Es casi correcto, pero la palabra _Kellertüre_ es singular (_Kellertüre = Kellertür_). El plural sería _Kellertüren_.
Por lo tanto la frase significa: Dejar libre la puerta del sótano.


----------



## jordi picarol

Marty* said:


> Es casi correcto, pero la palabra _Kellertüre_ es singular (_Kellertüre = Kellertür_). El plural sería _Kellertüren_.
> Por lo tanto la frase significa: Dejar libre la puerta del sótano.


---
Gracias Marty

Saludos
Jordi


----------



## jealindgar

Muchísimas gracias. Por curiosidad, ¿sabrían decirme a qué viene esa frase? Cierto es que cuando pasé por esa calle, creí estar en la Segunda Guerra Mundial cuando vi esa especie de refugio.


----------



## Geviert

jealindgar said:


> Muchísimas gracias. Por curiosidad, ¿sabrían decirme a qué viene esa frase? Cierto es que cuando pasé por esa calle, creí estar en la Segunda Guerra Mundial cuando vi esa especie de refugio.
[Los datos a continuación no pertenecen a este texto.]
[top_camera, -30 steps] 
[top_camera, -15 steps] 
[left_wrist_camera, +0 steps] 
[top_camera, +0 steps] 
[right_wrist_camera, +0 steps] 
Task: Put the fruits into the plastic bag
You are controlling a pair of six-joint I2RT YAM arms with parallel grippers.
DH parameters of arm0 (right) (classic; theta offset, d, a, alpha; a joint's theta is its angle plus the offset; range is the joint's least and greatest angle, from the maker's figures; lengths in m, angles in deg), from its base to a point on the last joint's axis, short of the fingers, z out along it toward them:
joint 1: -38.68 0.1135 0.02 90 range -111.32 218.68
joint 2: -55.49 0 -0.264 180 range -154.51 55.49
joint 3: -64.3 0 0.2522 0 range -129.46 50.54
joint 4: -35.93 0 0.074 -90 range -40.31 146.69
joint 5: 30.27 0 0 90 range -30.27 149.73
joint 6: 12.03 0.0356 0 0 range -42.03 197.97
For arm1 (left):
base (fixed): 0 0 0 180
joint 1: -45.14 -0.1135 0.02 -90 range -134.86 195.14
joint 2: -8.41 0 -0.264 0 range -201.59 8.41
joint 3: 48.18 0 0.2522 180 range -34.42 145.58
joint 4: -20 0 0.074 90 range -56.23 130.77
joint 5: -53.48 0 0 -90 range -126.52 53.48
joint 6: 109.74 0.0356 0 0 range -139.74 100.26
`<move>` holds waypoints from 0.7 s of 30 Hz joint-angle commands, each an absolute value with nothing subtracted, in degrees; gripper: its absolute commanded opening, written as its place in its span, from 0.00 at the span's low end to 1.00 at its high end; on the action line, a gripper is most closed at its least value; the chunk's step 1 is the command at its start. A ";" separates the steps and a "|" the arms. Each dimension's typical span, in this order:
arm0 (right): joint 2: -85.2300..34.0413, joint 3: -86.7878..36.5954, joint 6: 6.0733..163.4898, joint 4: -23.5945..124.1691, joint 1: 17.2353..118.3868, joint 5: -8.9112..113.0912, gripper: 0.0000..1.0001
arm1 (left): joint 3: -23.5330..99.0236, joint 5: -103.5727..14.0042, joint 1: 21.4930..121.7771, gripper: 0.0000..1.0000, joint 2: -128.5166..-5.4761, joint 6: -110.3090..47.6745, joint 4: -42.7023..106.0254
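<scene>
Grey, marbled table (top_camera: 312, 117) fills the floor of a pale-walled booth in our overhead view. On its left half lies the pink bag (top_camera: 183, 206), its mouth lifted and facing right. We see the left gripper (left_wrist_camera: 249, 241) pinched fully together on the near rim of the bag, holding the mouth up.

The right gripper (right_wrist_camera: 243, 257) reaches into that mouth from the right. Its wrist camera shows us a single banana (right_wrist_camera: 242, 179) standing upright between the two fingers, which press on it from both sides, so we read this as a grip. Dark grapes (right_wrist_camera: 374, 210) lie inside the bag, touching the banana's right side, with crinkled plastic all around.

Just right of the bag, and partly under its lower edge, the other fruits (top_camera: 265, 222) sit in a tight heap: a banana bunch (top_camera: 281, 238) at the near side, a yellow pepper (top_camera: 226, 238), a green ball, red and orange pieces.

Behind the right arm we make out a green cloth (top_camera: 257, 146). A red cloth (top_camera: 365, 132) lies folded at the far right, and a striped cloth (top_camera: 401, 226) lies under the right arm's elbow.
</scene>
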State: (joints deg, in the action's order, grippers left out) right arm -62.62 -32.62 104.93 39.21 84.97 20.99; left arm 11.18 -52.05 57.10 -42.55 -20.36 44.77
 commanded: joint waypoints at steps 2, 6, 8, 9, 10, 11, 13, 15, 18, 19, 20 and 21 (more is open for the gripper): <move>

Simplemente que se debe dejar libre (freilassen) de obstáculos la puerta del sótano (singular: una puerta). Dependerá del tipo de Keller que habrás visto. Si se debe dejar libre es porque aquellos que usan dicho Keller tienen que mantener libre el acceso. Hay algunos, claro, que son verdaderas catacumbas.


----------